Directions - Find every line in the records below that holds the word "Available", and copy it out.
Data to examine START
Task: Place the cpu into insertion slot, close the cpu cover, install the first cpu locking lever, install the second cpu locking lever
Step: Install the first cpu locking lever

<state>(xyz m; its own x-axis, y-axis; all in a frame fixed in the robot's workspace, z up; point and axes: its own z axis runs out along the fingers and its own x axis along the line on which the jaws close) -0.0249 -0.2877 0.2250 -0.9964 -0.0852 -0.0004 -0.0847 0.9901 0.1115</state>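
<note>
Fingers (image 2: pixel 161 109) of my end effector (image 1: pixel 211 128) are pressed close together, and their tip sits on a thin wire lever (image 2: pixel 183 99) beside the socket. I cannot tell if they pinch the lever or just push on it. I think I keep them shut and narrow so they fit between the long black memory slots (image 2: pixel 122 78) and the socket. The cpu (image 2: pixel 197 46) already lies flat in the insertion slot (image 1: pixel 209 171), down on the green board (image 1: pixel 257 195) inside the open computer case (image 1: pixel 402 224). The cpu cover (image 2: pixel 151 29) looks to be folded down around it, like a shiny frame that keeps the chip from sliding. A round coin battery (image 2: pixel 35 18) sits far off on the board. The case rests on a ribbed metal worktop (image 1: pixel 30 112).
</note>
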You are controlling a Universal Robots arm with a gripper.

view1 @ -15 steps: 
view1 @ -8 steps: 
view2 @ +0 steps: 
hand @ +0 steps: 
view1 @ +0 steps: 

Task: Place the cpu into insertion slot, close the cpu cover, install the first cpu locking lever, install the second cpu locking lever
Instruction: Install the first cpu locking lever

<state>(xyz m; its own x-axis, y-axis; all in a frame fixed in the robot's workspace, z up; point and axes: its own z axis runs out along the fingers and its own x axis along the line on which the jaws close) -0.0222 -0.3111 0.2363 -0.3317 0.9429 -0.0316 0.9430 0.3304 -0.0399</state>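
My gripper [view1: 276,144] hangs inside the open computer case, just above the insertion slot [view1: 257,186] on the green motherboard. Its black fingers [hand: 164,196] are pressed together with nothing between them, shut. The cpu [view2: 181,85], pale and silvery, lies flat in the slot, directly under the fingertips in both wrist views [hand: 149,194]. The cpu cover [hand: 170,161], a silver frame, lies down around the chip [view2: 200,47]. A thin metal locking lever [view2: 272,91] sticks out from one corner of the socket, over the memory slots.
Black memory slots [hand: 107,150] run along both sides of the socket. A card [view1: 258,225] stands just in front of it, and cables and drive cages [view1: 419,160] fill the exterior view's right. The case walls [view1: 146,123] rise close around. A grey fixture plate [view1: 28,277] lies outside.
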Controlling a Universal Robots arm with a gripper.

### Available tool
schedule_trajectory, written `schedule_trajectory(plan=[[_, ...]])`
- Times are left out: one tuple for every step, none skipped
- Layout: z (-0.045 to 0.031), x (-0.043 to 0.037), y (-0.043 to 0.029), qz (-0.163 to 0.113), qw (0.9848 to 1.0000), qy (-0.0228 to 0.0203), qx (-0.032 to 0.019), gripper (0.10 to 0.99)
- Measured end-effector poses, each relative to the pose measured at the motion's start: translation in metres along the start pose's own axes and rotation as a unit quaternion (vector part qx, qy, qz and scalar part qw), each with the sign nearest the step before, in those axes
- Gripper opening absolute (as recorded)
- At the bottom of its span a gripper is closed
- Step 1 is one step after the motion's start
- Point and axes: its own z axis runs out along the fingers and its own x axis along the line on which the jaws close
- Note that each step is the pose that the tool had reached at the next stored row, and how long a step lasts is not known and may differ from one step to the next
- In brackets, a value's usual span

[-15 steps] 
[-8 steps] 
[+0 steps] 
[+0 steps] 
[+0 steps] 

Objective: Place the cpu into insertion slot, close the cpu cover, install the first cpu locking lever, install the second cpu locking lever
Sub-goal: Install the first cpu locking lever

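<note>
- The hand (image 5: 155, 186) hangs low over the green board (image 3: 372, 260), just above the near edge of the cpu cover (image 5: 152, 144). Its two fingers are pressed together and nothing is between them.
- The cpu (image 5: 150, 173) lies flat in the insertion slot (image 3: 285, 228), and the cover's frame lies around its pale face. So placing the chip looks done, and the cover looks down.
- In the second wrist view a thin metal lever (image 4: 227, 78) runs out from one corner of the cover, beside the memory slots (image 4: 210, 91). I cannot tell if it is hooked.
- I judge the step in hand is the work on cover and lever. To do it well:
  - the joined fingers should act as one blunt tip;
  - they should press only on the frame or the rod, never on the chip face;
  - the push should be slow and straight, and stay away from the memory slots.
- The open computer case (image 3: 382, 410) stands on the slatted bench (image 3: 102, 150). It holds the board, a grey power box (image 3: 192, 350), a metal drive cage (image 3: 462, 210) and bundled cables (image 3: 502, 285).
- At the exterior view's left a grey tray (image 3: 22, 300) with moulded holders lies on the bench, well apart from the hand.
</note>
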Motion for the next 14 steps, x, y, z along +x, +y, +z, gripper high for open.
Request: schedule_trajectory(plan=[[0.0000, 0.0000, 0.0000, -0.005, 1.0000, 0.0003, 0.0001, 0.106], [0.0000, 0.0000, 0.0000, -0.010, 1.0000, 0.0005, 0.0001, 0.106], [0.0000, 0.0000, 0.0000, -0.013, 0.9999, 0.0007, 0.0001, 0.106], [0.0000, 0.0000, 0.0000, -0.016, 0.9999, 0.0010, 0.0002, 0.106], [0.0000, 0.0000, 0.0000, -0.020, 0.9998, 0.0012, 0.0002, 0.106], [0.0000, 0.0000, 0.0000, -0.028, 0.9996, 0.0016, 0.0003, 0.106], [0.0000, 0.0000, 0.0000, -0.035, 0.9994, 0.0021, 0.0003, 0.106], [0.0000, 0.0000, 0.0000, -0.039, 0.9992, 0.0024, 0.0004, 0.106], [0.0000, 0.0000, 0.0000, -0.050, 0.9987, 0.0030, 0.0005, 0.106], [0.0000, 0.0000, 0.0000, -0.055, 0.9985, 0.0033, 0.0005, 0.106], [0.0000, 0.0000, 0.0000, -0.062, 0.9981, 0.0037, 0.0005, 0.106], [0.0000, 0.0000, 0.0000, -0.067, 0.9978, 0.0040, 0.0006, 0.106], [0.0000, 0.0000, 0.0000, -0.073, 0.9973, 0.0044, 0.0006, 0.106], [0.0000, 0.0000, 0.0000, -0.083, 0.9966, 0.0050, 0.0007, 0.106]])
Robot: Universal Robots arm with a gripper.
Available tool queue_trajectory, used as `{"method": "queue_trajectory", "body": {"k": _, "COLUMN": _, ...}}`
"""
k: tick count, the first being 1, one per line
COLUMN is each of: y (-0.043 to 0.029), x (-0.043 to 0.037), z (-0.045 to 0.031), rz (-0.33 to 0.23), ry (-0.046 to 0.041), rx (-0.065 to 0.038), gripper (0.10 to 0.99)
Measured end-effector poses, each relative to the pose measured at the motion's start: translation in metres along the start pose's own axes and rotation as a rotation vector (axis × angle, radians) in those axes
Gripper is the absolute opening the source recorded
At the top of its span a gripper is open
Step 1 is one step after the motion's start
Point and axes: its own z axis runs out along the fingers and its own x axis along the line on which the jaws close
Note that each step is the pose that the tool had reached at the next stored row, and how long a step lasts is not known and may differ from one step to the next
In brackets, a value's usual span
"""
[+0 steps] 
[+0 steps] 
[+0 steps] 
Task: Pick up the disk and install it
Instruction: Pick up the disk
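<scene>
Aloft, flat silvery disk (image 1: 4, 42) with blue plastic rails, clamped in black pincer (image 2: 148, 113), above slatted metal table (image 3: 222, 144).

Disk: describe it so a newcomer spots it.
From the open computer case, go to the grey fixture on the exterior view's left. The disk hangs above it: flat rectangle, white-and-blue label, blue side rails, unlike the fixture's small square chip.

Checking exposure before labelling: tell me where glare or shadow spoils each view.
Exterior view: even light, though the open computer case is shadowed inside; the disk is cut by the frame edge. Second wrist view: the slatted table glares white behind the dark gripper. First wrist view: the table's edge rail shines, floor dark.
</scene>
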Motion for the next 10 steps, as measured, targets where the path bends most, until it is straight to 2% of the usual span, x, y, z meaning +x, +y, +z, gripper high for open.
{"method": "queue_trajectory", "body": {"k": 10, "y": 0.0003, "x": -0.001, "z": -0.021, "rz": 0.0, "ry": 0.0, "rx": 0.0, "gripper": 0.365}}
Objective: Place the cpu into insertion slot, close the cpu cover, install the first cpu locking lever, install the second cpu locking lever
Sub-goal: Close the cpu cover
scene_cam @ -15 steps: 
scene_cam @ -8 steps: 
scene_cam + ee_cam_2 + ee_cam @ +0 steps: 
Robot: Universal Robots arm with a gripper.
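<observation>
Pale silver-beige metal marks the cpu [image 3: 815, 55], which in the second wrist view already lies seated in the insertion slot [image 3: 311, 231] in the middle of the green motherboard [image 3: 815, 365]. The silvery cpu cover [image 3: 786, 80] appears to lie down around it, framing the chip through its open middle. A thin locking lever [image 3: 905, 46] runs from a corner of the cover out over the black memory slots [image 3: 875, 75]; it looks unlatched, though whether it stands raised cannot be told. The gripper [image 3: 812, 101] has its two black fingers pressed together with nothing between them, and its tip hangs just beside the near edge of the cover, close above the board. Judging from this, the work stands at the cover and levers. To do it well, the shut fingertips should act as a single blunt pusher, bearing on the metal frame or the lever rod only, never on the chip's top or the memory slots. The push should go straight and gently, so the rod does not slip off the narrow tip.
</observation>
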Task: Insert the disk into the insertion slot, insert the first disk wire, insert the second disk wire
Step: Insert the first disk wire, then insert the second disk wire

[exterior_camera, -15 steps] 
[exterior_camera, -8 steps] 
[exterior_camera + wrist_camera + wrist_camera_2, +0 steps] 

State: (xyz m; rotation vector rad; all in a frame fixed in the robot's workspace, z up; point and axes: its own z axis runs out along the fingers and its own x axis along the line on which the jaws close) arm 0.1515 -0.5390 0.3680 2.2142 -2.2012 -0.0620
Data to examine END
Reply to the task -
### Available tool
Available tool queue_trajectory, used as `{"method": "queue_trajectory", "body": {"k": _, "COLUMN": _, ...}}`

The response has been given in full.